While the latest number of job additions is a bit disappointing, what’s likely to get the attention of Federal Reserve policy makers is the lack of wage growth in the report, according to Nathan Janzen, senior economist at RBC Economic Research.
“Despite ostensibly tighter labor markets, wage growth has been stuck at 2.5% over the last five months, similar to the 2.6% average increase last year,” he said. “The lack of further acceleration in wages coupled with a lack of inflation pressures continues to provide the Fed with flexibility around the pace of monetary policy tightening [interest rate hikes], despite what historically would look like relatively tight labor markets.”

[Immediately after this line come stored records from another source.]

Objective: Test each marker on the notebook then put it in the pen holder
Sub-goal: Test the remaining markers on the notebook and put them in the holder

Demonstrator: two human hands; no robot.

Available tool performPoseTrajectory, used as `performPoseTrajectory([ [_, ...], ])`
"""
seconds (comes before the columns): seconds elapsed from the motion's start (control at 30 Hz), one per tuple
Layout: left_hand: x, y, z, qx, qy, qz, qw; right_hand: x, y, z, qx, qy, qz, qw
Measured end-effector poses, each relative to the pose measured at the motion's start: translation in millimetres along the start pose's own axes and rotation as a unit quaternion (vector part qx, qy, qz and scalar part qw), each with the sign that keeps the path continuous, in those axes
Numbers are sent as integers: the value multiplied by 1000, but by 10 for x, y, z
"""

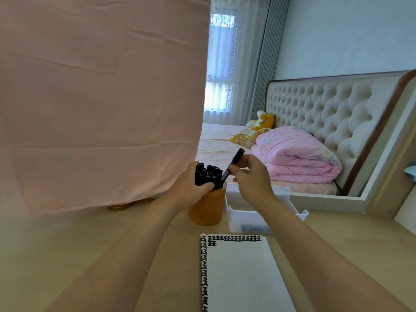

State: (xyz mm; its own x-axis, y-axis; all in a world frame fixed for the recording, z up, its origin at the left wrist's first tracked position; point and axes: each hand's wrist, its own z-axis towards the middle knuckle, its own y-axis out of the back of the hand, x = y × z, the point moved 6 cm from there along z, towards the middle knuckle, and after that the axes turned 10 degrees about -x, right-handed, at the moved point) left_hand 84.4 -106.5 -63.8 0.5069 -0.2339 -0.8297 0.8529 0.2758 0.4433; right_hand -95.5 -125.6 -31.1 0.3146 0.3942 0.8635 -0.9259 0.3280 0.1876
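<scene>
A pink cloth (96, 97) fills the upper left of the frame, and a bed with a tufted headboard (326, 109) and a folded pink quilt (297, 156) takes the upper right. The pale wooden table (67, 244) spans the bottom. On it, at lower centre, lies the open notebook (243, 278), with black marks along its top and left edges. Just above it sits a white tray (247, 218), and touching the tray's left side stands the orange pen holder (208, 209). The left hand (186, 188) curls its fingers round the bundle of black markers (208, 175) standing in the holder. The right hand (252, 179) pinches one black marker (234, 162) between thumb and fingertips, tilted, with its lower end against the bundle.
</scene>
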Motion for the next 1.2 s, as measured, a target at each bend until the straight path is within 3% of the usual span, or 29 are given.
performPoseTrajectory([
  [0.17,15,14,72,-32,-6,-47,998,-51,-145,43,72,21,-75,994],
  [0.3,-18,-7,106,-24,-13,-70,997,-26,-233,33,126,99,-142,977],
  [0.43,-55,-14,164,-29,-36,-41,998,33,-178,69,101,149,-156,971],
  [0.7,-177,-124,238,6,-88,63,994,55,-55,204,93,96,-105,985],
  [0.87,-192,-55,247,-29,-117,31,992,52,-126,166,110,89,-103,984],
  [1.07,-134,-4,260,-48,-94,-35,994,9,-190,132,144,117,-118,976],
  [1.2,33,-21,295,33,-13,-24,999,-108,-236,51,155,121,-152,969],
])
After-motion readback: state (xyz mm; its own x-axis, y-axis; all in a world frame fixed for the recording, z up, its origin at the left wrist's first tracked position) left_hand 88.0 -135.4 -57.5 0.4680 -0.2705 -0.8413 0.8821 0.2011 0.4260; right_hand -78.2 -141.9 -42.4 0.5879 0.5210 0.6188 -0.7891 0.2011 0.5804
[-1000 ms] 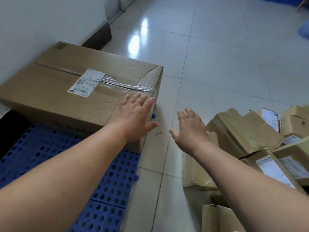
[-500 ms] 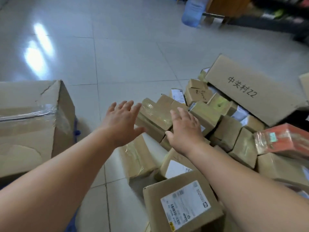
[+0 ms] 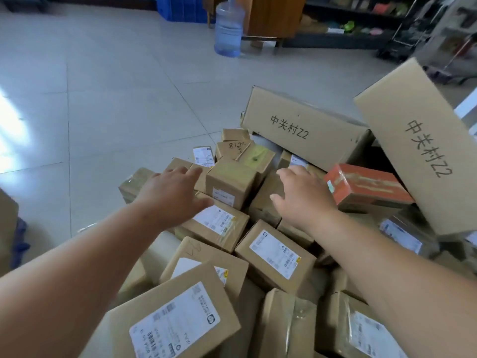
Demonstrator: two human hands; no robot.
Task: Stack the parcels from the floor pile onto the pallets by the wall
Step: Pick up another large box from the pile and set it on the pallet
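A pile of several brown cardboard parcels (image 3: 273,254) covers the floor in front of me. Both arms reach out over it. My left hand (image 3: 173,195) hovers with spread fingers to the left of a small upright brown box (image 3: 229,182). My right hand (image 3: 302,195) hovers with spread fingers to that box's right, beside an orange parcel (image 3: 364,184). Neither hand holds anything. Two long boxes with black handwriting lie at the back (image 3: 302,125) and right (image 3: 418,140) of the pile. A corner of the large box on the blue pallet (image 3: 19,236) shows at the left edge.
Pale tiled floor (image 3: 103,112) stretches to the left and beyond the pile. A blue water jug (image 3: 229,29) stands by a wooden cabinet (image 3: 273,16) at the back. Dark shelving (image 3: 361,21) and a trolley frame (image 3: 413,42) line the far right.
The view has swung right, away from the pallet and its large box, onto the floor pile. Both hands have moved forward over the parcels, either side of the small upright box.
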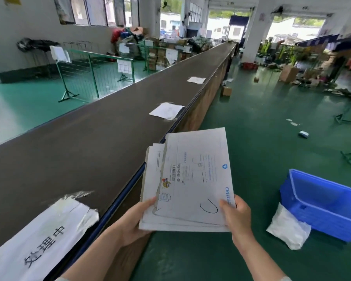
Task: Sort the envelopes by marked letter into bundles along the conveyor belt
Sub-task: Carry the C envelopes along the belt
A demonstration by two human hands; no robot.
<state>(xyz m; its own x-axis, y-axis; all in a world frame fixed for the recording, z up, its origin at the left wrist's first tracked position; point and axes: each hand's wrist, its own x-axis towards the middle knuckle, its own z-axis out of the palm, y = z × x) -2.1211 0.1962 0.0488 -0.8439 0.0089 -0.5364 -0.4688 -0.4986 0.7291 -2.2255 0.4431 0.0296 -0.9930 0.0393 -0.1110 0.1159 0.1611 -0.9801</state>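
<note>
Just right of the conveyor belt [89, 149], left hand [138, 218] and right hand [234, 216] clamp the envelope stack [190, 179] by its near corners, long axis pointing up-belt, nearest bundle [166, 110] ahead-left.

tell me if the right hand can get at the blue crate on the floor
Probably not at once: the right hand grips the stack of envelopes, as does the left hand. Nothing stands between it and the blue crate, though the crate sits low.

Dark conveyor belt [89, 138] carrying papers.
Printed sheet [45, 236] left of the fingers [148, 202]; near envelope bundle [166, 110] beyond them, far envelope bundle [196, 80] farther on.
</note>
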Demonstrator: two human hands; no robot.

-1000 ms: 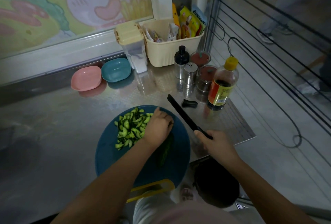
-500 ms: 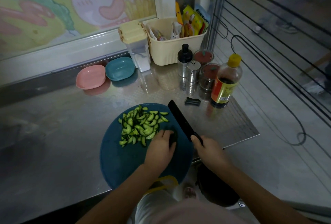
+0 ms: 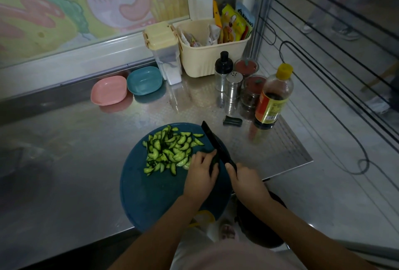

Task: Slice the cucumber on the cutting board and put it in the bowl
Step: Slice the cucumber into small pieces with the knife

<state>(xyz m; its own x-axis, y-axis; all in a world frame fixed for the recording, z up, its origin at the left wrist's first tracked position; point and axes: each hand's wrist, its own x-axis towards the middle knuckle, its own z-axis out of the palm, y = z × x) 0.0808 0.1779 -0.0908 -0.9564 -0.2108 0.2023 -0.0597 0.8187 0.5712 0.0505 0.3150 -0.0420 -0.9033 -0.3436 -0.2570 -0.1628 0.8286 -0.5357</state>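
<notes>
Two bowls: one pink bowl (image 3: 108,90) and one teal bowl (image 3: 144,80). One cutting board (image 3: 151,194). One knife (image 3: 212,140). One uncut cucumber piece (image 3: 214,161), and cucumber slices (image 3: 170,151), too many to count. Two red-lid jars: a back jar (image 3: 246,66) and a front jar (image 3: 254,84). One big bottle (image 3: 273,99), one shaker (image 3: 233,85), one basket (image 3: 205,60). Two hands: left hand (image 3: 200,174), right hand (image 3: 248,181).

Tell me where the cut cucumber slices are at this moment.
In the head view, the cucumber slices lie on the far left part of the blue cutting board, just left of the knife and beyond the left hand.
</notes>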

Not everyone agrees with that assessment. Sal Guatieri, senior economist at BMO Financial Group, noted that despite a lack of wage pressure the central bank is expected to raise interest rates in December.
“It would likely take clearer signs of labor market softening, or political turbulence, to derail a year-end rate hike, given recent signs of momentum in the economy and a view that labor shortages will eventually trigger some upturn in inflation,” he said.
Manufacturing at Highest Level Since 2011
A separate report on the nation’s manufacturing sector for August showed a pickup in activity from the month before. The monthly survey of purchasing managers by the Institute for Supply Management (ISM), a gauge of economic activity in manufacturing, increased to a level of 58.8 from 56.3 in July. This marked the highest level since April 2011 and beat analysts’ expectations, according to MarketWatch.
A reading over 50 indicates expansion, while below 50 signals contraction, in manufacturing, which makes up about 12% of the U.S. economy.
The New Orders Index registered 60.3, a drop of 0.1 point from the July, while the Production Index registered 61, a 0.4 point increase. The Employment Index registered 59.9, an increase of 4.7 points from the July report.
Of the 18 manufacturing industries surveyed, 14 reported growth in August.
“Comments from the panel reflect expanding business conditions, with new orders, production, employment, backlog and exports all growing in August, as well as supplier deliveries slowing [but] improving and inventories increasing during the period,” said Timothy R. Fiore, chairman of the ISM Manufacturing Business Survey Committee.
A similar survey by financial information services provider IHS Markit was less glowing, but still indicated “an ongoing improvement in operating conditions across the U.S. manufacturing sector.”
Construction Spending Drop Surprises
Meanwhile, construction spending in the U.S. in July dropped unexpectedly, falling 0.6% from June to a seasonally adjusted annual rate of $1,211.5 billion – a nine-month low, according to a Commerce Department report.
The performance follows a downwardly revised June decline of 1.4% from May.
However, when July is compared to the same time a year ago, activity increased 1.8%. The pace during the first seven months of 2017 is 4.7% better than it was for the same time in 2016.
At first glance the report may seem a bit depressing, but there’s some underlying strength in the report, according to analysts at Econoday, particularly in residential building, and more specifically single-family home construction.
“The real weakness in the report is on the nonresidential side,” Econoday said. “Though building permits have been flat, the residential numbers in this report are solid. And strength for construction payrolls in this morning's employment report might be hinting at better results for construction spending in the August report.”
Consumer Sentiment Remains Very Bright
Lastly, before Labor Day weekend began, a survey showed consumer confidence in August remained at a very favorable level, despite slipping from a preliminary look mid-month.
The University of Michigan Survey of Consumers made both month-over-month and year-over-year gains in August. In fact the index has been higher during the first eight months of 2017 than in any year since 2000, which was the peak year of the longest expansion in U.S. history.
The renewed strength in 2017 is mainly due to consumers' favorable assessments of their own financial situations, according to Richard Curtin, the survey’s chief economist.
“Lows in unemployment, inflation, and interest rates, as well as renewed gains in the value of their homes and stock portfolios, pushed personal financial evaluations to near all-time peaks,” he said.
He noted that when asked about news of recent developments, surprisingly few consumers made any reference to Charlottesville, North Korea, or Harvey, although too few interviews were conducted to fully assess the storm's ultimate impact.
“Harvey may diminish the third quarter pace of economic growth, and higher gas prices will directly impact consumers,” Curtin said. “Prior to the storm, consumers anticipated no increase in gas prices in the year ahead. Given the current resilience of consumers, temporary increases in gas prices as well as a brief period of weakness in economic growth and employment are unlikely to derail confidence. Nonetheless, all of these events are more likely to increase precautionary motives and to slightly temper spending trends.”